Well, maybe one long blonde one, just for fun. Because blabbermouth that I am, I'll tell everyone I'm wearing a wig anyway.
In the meantime, I'm following one of the internist's suggestions...
Not wanting to be seen by anyone I knew, I ducked into a store quite a distance from our house, heading straight for the product I sought. I had been eyeing it for years, but until this moment, couldn't rouse the courage to actually buy it.
Did you guess? I'm trying Rogaine.
Oh, I hate to even say it. It feels like I'm in one of those before and after commercials with the men smiling into a mirror, admiring themselves. It sounds so desperate and last resort-ish.
But between yesterday and today I decided, why the heck should I be ashamed or try to hide it?
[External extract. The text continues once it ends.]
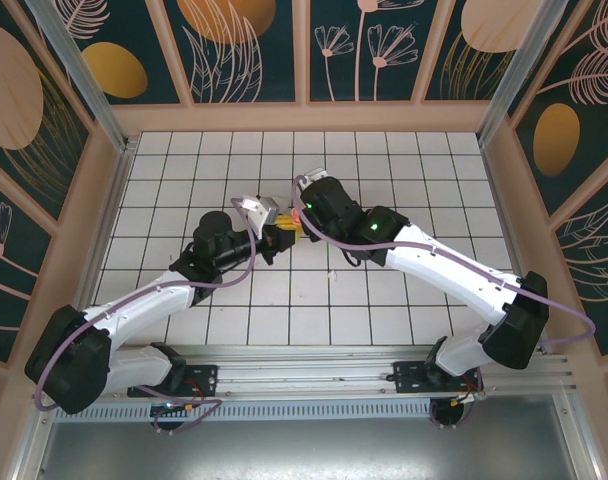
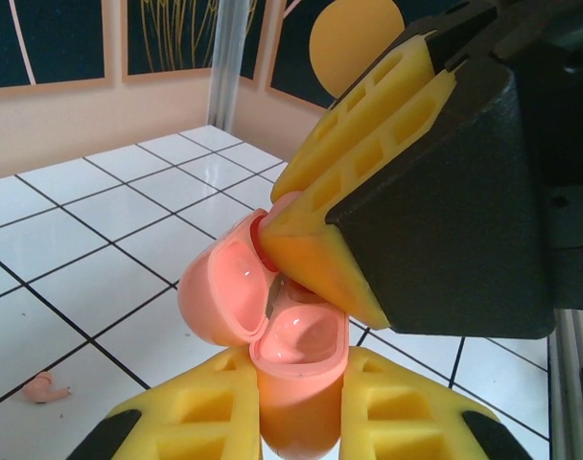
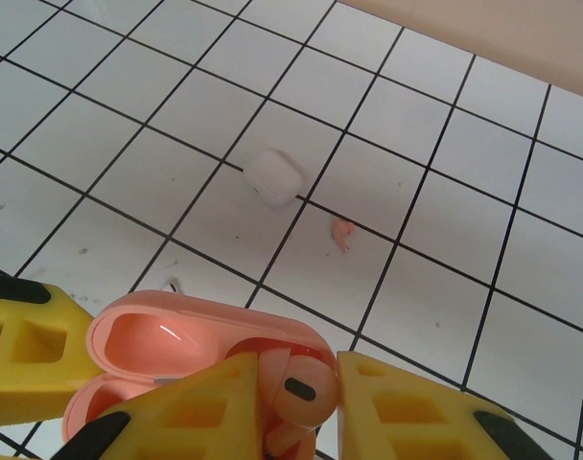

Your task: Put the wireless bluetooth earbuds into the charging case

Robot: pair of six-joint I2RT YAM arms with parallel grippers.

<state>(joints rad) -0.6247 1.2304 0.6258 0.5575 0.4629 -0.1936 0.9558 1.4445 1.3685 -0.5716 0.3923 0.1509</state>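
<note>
My left gripper [image 2: 296,372] is shut on the body of a salmon-pink charging case [image 2: 293,407], which stands upright with its lid [image 2: 222,287] swung open to the left. My right gripper [image 3: 301,372] is shut on a salmon-pink earbud [image 3: 308,388] and hangs right over the case's open mouth [image 3: 167,337], its fingertips [image 2: 306,259] touching the rim. A second pink earbud [image 3: 344,233] [image 2: 44,387] lies loose on the tiles. A white earbud [image 3: 174,285] peeks out behind the lid. From above, both grippers [image 1: 269,238] [image 1: 302,222] meet mid-table.
A small white closed case [image 3: 274,177] sits on a tile line beyond the pink case. The white tiled floor [image 1: 384,170] is ringed by a low wooden wall [image 1: 304,117]. Both arms reach in from the near edge and cross the middle of the table.
</note>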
I am desperate. I am down to last resorts. And obviously there are other desperate women trying to figure out what to do about their own thinning hair so I might as well share my experience and perhaps help someone else. I only wish I'd started it sooner.
I know I'll never have hair like Ann's (I never did!) but this should at least stop the thinning and perhaps even help a little grow back.
Wish me luck and I'll keep you posted!
(If you have thinning hair, share your success and failure stories with me. I'm still open to suggestions!)